- Conference: Sun Belt Conference
- Record: 1–2 (0–0 Sun Belt)
- Head coach: Sonny Cumbie (5th season);
- Offensive coordinator: Nathan Young (1st season)
- Offensive scheme: Spread
- Defensive coordinator: Luke Olson (2nd season)
- Base defense: 3–3–5
- Home stadium: Joe Aillet Stadium

= 2026 Louisiana Tech Bulldogs football team =

American college football season

The 2026 Louisiana Tech Bulldogs football team represents Louisiana Tech University (LT) during the 2026 NCAA Division I FBS football season as a first-year member of the Sun Belt Conference. The Bulldogs are led by fifth-year head coach Sonny Cumbie and play home games at Joe Aillet Stadium in Ruston, Louisiana.

==Move to the Sun Belt==
Prior to the 2025 season, the Sun Belt Conference extended an invitation to Louisiana Tech to join the conference as early as the 2026 season, pending exit negotiations between the university and Conference USA (CUSA). Louisiana Tech accepted the invitation to join the conference no later than 2027, later agreeing to join beginning with the 2026-27 academic year. After months of negotiations between the university and CUSA, no financial settlement had been reached between the two parties; this resulted in the Bulldogs initially being on both the CUSA and Sun Belt football schedules for the 2026 season.

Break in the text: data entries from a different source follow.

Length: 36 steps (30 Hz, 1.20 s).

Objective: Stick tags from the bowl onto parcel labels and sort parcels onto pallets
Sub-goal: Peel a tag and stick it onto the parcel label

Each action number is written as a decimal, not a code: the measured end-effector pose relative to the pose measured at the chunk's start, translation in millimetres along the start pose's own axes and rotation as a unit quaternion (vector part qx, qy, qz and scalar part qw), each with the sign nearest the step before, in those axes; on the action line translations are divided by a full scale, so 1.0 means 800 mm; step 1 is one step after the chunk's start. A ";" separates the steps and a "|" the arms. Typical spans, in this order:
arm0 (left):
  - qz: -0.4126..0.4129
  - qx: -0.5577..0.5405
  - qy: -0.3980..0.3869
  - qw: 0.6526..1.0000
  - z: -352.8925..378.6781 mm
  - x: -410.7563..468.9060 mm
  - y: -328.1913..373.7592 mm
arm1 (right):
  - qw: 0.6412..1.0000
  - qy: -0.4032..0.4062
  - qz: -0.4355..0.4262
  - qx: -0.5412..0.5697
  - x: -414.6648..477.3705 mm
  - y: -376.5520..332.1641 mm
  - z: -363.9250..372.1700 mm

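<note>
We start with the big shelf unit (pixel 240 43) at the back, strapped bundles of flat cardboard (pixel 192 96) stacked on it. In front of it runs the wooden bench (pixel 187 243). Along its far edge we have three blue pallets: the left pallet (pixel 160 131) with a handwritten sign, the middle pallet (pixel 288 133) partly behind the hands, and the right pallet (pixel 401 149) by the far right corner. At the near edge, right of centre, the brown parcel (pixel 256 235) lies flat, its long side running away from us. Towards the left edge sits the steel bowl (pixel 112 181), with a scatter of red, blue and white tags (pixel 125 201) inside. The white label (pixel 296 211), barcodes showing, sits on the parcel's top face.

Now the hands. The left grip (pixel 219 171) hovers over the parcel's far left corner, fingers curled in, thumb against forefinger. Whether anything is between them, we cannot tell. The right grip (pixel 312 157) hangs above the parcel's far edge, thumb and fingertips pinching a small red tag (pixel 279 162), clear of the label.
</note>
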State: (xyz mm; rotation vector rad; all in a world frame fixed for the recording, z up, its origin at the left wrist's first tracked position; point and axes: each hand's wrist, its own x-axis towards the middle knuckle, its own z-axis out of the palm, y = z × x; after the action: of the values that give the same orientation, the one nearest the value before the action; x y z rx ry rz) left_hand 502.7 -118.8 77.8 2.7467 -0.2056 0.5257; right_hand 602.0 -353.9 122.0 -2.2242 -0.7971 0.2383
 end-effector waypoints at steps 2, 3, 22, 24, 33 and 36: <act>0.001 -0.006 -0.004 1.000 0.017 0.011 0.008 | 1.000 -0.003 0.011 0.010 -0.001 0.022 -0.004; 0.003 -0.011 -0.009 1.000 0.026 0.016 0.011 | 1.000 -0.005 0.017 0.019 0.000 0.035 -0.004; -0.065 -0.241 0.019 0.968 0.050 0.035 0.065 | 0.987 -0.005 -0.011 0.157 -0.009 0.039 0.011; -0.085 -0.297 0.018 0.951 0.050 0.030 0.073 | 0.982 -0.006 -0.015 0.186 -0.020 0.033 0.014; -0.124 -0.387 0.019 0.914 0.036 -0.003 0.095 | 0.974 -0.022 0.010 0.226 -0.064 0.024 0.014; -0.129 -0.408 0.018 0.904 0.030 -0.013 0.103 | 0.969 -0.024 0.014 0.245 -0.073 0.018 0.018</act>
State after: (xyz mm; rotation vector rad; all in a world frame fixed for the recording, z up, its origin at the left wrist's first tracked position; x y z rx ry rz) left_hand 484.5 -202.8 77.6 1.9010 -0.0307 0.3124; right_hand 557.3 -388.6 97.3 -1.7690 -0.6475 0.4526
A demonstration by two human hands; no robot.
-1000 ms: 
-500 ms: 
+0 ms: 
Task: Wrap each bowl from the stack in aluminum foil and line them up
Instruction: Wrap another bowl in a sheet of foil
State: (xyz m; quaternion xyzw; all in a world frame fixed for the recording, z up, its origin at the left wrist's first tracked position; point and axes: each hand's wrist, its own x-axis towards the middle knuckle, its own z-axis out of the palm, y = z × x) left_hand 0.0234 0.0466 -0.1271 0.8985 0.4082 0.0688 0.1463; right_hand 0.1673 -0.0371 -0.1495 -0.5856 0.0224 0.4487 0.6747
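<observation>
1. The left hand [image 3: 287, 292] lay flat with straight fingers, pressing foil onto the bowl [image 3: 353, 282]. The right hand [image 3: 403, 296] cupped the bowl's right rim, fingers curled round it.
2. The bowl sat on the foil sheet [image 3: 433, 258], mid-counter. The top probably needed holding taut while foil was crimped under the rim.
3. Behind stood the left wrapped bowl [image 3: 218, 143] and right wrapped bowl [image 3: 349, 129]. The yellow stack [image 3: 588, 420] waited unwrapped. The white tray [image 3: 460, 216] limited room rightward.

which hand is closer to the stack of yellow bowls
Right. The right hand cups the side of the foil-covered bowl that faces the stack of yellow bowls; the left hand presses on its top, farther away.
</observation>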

In March 2026, the University of Louisiana System, which includes Louisiana Tech, filed a lawsuit against Conference USA, saying "CUSA has declined to engage in meaningful resolution and has instead placed Louisiana Tech on its 2026-27 athletic schedule in disregard of Tech’s explicit and repeated written notice that it would not participate in Conference USA competition beginning July 1, 2026." A month later, the two parties reached an agreement and the lawsuit was dropped, letting Louisiana Tech join the Sun Belt on July 1, 2026 while Conference USA received an unknown amount in exit fees.

==Preseason==
===Media poll===
In the Sun Belt preseason coaches' poll, the Bulldogs were picked to finish fourth place in the West division.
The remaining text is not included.